--- Raw data ---
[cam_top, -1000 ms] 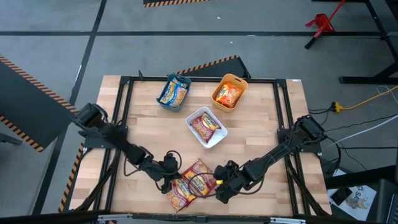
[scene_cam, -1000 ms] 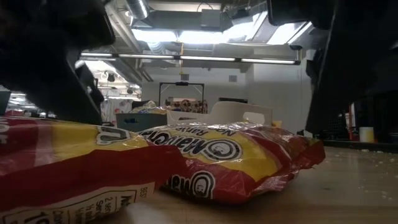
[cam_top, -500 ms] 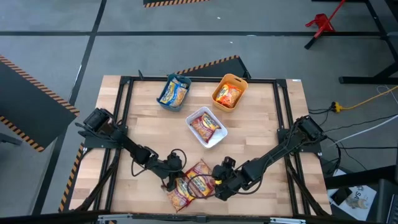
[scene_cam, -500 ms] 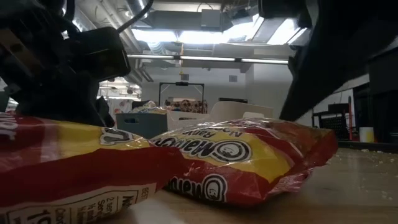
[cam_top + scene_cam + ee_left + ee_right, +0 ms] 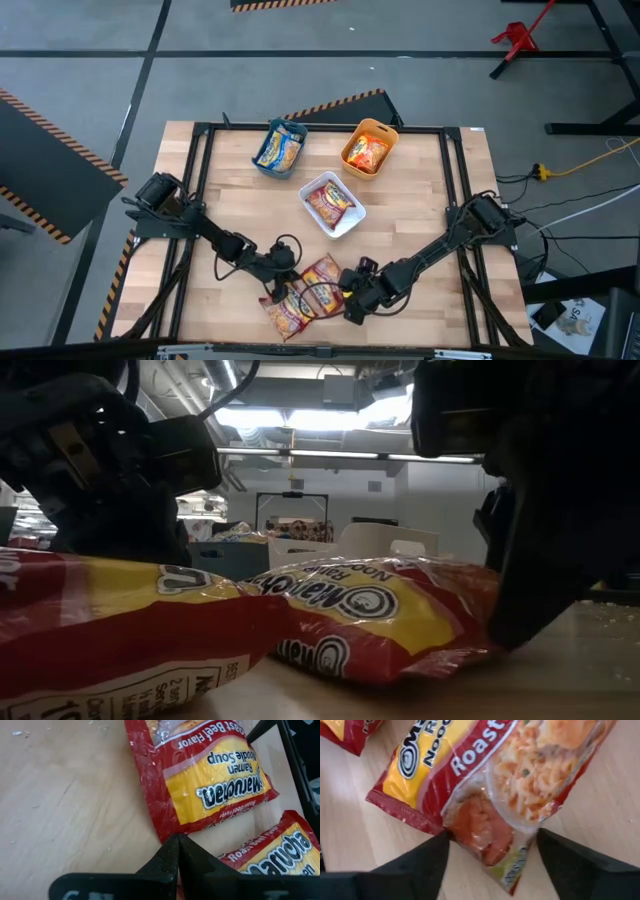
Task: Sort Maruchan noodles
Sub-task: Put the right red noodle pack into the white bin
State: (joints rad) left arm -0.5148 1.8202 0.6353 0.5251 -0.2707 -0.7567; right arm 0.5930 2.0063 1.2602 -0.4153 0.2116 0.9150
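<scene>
Both arms are bunched up at the near edge of the wooden table (image 5: 420, 200), right over the last two loose Maruchan packets.

The right gripper (image 5: 492, 845) is down on the table with its fingers spread wide on either side of the end of a dark red packet (image 5: 485, 775) (the Roast Beef one, label readable in the right wrist view). One finger (image 5: 415, 865) sits right at the packet's edge, the other finger (image 5: 580, 865) just past the opposite edge. Jaws are around it, not squeezed onto it, so nothing is grasped yet. From overhead that packet (image 5: 322, 285) lies between the two grippers, and the right gripper (image 5: 352, 305) is at its right-hand end.

The left gripper (image 5: 280, 290) is clenched shut with nothing in it; its fingers (image 5: 177, 857) are pressed together in a point, hovering just beside the packets. In the left wrist view there's the one dark red packet (image 5: 205, 775) and a second dark red packet (image 5: 272, 852) next to it. From above, that second packet (image 5: 288, 312) lies nearest the table edge, overlapping the first a bit.

Farther back are three bins, each with noodles already in: a teal bin (image 5: 279, 148) with a blue packet, an orange bin (image 5: 369, 146) with an orange packet, and a white bin (image 5: 332, 205) holding a dark red packet.
</scene>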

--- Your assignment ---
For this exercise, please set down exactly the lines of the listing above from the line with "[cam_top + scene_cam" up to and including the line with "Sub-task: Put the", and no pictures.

--- Expected output ---
[cam_top + scene_cam + ee_left + ee_right, +0 ms] 
Task: Sort Maruchan noodles
Sub-task: Put the right red noodle pack into the white bin

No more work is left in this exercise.